Vortrag und Diskussion im Umweltzentrum Freital, August-Bebel-Str. 3
Mittwoch, den 20. März, 18.00 Uhr
Schon einen Falter flattern gesehen in diesen Wochen? Wenn die Hellen (also die Zitronenfalter) zuerst erwachen, wird es ein gutes Jahr … bei den Dunklen (Pfauenauge oder Fuchs) sollte man
besser auf der Hut sein. Oder so ähnlich hieß es früher.
Heutzutage hat das Faltergeflatter insgesamt stark nachgelassen.
Sowohl Artenzahl als auch die Gesamtmenge der Insekten ist rückläufig, und zwar in einem solchen Ausmaß, dass dies auch den weniger naturinteressierten Mitmenschen auffällt.
Zu den Haupt-Ursachen dieses “Insektensterbens” gehören zweifelsohne die gravierenden Auswirkungen großflächiger Gift-und-Gülle-Landwirtschaft, gar keine Frage. Wo nur noch Raps,
Mais und Murks die Landschaft prägen, bleibt für andere Lebewesen kaum noch Lebensraum.
Um so wichtiger sind die Siedlungen geworden für die Biologische Vielfalt. Hier finden Bienen noch Blüten, Singvögel noch Niststätten, Ruderalpflanzen noch Brachflächen. Aber gerade im unmittelbaren Umfeld der Menschen bedarf es der Toleranz gegenüber den Mitgeschöpfen, des vernünftigen Umgangs mit deren Lebensstätten.
Zum Beispiel auf den Rasenflächen vor und zwischen den Häusern. Noch immer bestimmt grelles Grün das ästhetische Ideal vieler Mitmenschen, gelten selbst Gänseblümchen als rasch
wegzumähendes Unkraut. Wo aller paar Wochen der Rasentraktor kurzen Prozess macht, können sich noch vier oder fünf Grasarten halten, und zwei oder drei hartnäckigen Kräutern gelingt es schon auch irgendwie, sich gegen die “Pflege” zu behaupten.
Auf einer traditionell ein- oder zweischürig gemähten Wiese hingegen finden 30 bis 40 Pflanzenarten Platz – und noch deutlich mehr, wenn man zusätzliche Kleinstrukturen wie etwa
Steinhaufen oder Tümpel oder “Ödland”-Ecken hinzufügt.
Botanische Vielfalt bietet dann natürlich auch reichlich Nahrungs- und Paarungsmöglichkeiten für Getier aller Art.

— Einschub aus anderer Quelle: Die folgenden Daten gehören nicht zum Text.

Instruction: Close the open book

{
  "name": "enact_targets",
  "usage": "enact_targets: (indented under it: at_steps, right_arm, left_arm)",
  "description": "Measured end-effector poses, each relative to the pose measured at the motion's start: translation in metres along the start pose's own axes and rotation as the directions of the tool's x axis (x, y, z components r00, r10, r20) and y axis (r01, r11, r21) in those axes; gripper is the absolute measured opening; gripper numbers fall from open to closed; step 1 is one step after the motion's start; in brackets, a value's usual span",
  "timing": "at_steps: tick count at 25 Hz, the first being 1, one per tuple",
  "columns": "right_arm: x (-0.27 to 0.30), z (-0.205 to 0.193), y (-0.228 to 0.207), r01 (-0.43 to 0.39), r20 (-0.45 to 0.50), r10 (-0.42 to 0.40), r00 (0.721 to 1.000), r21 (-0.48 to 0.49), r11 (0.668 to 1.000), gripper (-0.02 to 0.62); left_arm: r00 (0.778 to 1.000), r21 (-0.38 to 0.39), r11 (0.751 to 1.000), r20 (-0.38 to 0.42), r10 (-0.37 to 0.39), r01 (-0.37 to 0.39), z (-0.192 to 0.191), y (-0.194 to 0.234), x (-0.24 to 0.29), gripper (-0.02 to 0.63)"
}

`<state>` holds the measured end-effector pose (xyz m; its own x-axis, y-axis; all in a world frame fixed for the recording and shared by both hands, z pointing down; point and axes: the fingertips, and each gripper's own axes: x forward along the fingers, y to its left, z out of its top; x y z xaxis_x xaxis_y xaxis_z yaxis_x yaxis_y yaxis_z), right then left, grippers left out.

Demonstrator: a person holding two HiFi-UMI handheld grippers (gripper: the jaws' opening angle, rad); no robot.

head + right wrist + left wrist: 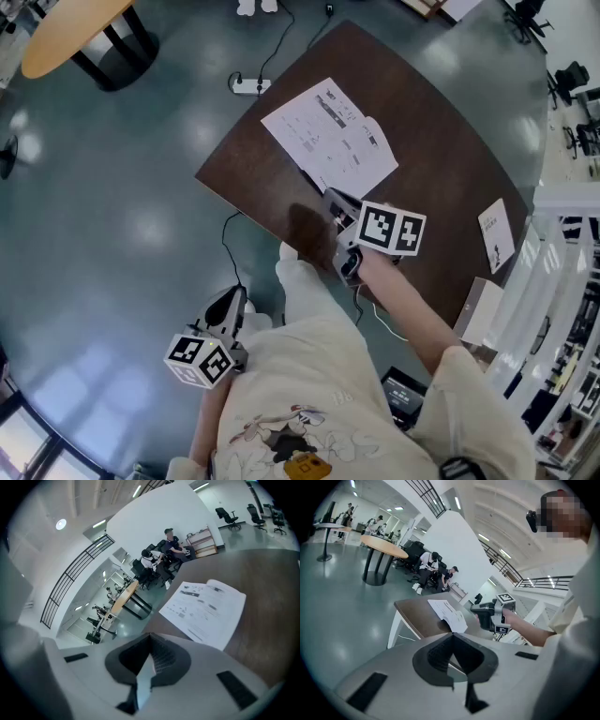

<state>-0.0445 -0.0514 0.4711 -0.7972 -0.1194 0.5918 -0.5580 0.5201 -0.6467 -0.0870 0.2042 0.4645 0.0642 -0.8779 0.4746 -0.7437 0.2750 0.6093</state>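
Head view: shows the book lying open, printed pages up, on the dark counter, toward its left edge. Looks like no closing done yet. Finds the right tongs clenched on nothing, just beside the book's near edge and aimed at it; cannot tell about contact. Finds the left tongs clenched and empty too, low beside the body, well off the counter. Leaves the whole job: getting under one half and folding it over onto the other.

Glossy grey-green floor, round wooden-topped table, white wall, black railing, ceiling strip lights.
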Motion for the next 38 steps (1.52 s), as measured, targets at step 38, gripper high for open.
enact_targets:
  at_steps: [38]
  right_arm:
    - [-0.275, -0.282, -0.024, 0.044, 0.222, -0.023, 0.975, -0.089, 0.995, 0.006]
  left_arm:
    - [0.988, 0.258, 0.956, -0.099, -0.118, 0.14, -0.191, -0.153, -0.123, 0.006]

So unter anderem Futterpflanzen für Tagfalterraupen.
Junge Schwalbenschwänze fressen z.B. an Bärwurz, der typischen Art der Bergwiesen, die kaum mehr als zwei Schnitte im Jahr verträgt. Auf Zierrasen findet man keinen Sauerampfer
und damit keine Feuer- und Dukatenfalterraupen, keine Veilchen und Stiefmütterchen (Raupenfutter für Perlmuttfalter,
Kaisermantel), keine Kratzdisteln (Distelfalter), keinen Hornklee (Goldene Acht, Gemeiner Bläuling). Wenn der Rasenmäher nach dem Winter nicht gleich anspringt, haben vielleicht die
Aurorafalter noch eine Chance, ihre Eier am Wiesen-Schaumkraut abzulegen. Aber bevor die Raupen sich nach anderthalb Monaten verpuppen, kommt garantiert der erste Rasenkahlschlag. Tödliche Falle auch für all die Schmetterlingsarten, deren Raupen an Gräsern leben, die den
Grundstock artenarmen Ziergrünlands bilden: die Kinder von Schachbrettfalter, Schornsteinfeger, Heufalter und Ochsenauge brauchen viel länger zum Erwachsenwerden, als ihnen die Rasenpfleger zugestehen.

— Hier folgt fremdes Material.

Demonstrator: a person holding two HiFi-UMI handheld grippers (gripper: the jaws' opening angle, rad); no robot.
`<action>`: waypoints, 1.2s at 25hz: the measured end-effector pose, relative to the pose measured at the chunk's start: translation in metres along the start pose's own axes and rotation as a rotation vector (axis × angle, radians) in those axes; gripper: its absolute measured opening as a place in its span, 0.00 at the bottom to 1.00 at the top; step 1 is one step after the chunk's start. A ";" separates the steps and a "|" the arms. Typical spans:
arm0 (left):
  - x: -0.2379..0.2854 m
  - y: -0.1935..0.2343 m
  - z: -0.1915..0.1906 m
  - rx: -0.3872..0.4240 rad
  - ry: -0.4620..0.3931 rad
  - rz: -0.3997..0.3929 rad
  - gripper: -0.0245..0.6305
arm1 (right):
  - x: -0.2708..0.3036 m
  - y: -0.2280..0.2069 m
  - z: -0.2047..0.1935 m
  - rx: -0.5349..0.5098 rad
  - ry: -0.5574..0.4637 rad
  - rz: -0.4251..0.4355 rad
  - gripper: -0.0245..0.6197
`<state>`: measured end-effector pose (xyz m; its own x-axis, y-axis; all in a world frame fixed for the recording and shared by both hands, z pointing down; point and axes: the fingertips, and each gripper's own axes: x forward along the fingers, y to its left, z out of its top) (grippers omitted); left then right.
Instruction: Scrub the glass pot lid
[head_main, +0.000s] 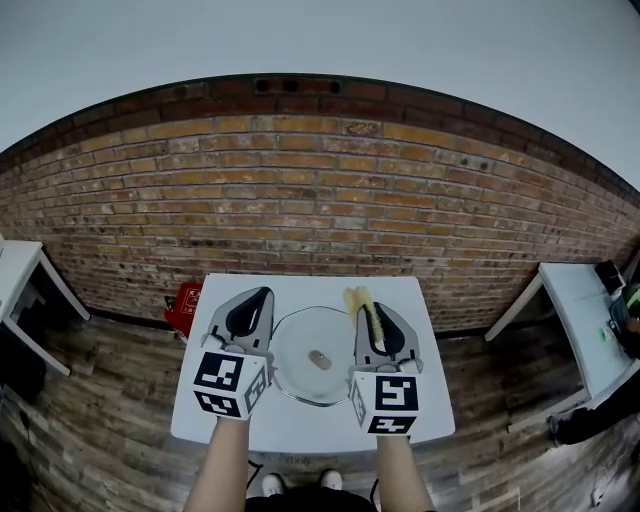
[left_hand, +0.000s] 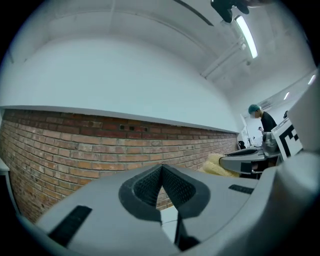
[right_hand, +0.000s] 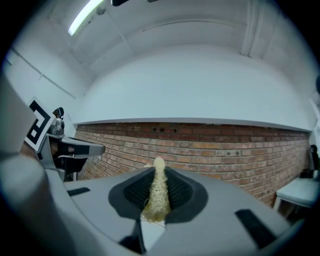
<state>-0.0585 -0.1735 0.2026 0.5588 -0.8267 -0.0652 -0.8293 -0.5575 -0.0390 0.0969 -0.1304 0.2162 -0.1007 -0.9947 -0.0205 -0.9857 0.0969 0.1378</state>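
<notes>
The glass pot lid (head_main: 300, 368), round with a small knob (head_main: 320, 359), lies flat in the middle of the white table (head_main: 420, 410). My left gripper (head_main: 264, 293) is held up over the lid's left side, and its jaws (left_hand: 161, 169) are shut with nothing between them. My right gripper (head_main: 374, 312) is up over the lid's right side, shut on a yellow fibrous scrubber (head_main: 357, 298) that sticks out past the fingertips. In the right gripper view the scrubber (right_hand: 157, 192) is pinched between the dark pads. Both grippers point level at the brick wall, so neither gripper view shows the lid.
A brick wall (head_main: 320, 190) stands behind the table. A red object (head_main: 183, 306) sits on the wood floor at the table's far left corner. White side tables stand at left (head_main: 18, 268) and right (head_main: 585, 310). A person (left_hand: 260, 118) stands far off.
</notes>
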 end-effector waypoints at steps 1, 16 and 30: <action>0.000 0.000 0.002 0.004 -0.005 -0.003 0.05 | 0.001 0.001 0.002 0.001 -0.002 0.000 0.13; 0.005 0.003 0.000 0.010 -0.010 -0.004 0.05 | 0.008 0.004 0.001 -0.010 0.006 -0.008 0.13; 0.006 0.009 0.002 0.019 -0.005 0.018 0.05 | 0.007 0.002 0.001 -0.014 0.007 -0.010 0.13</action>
<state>-0.0630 -0.1833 0.2002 0.5437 -0.8362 -0.0712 -0.8392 -0.5409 -0.0566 0.0943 -0.1374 0.2153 -0.0898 -0.9958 -0.0155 -0.9846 0.0864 0.1519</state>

Dabei ist Artenvielfalt auf städtischem Grün keine Zauberei. Meist reicht einfach nur Geduld und Verzicht – Verzicht auf zu häufiges Mähen. Dies wurde zum Beispiel letztes Jahr rund um die Unigebäude in Tharandt probiert, mit optisch recht eindrucksvollen Ergebnissen. Und allerhand Faltergeflatter (zumindest bis zum kompletten Austrocknen der Vegetation im Dürresommer, aber das ist eine andere Geschichte).

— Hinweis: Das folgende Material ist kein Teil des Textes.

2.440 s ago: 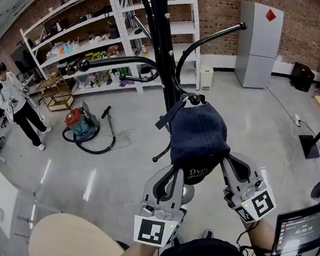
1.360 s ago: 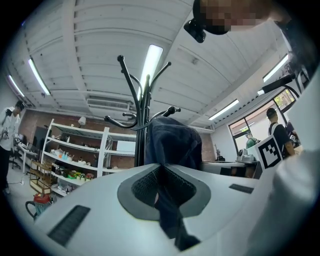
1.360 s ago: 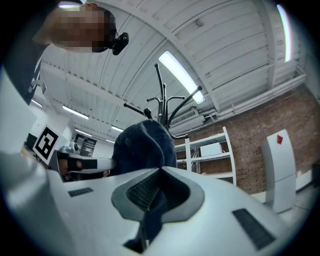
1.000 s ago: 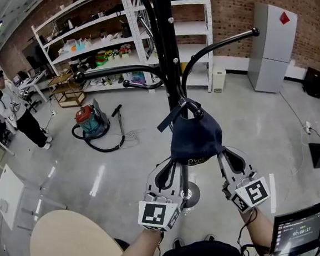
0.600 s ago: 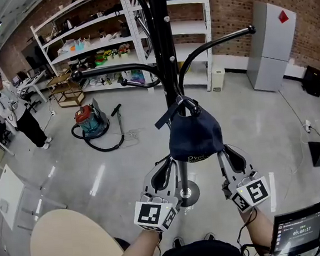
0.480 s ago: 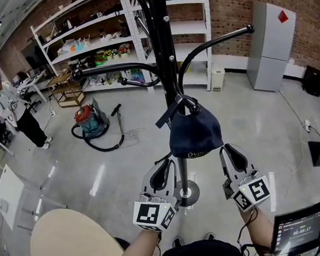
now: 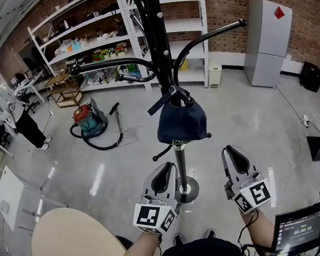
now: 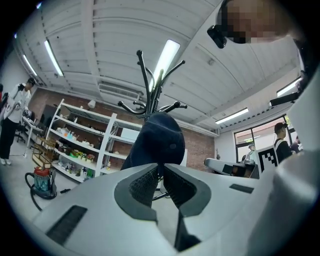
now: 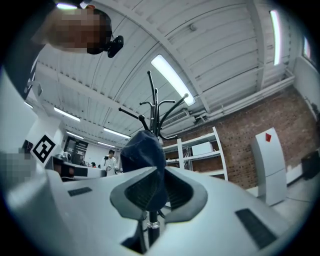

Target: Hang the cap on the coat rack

Reichlich Potential für Biodiversität bietet ebenso Freital mit seinen zahlreichen Grünflächen. Das Umweltzentrum Freital macht sich stark für eine lebenswerte Stadt – auch für Pflanzen und Tiere. Lasst uns am 20. März Ideen zusammentragen, wie aus Rasen Wiesen werden können!
Bis dahin wünsch ich euch schon mal: Viele interessante Frühlingsbeobachtungen von Faltern – egal ob Helle oder Dunkle!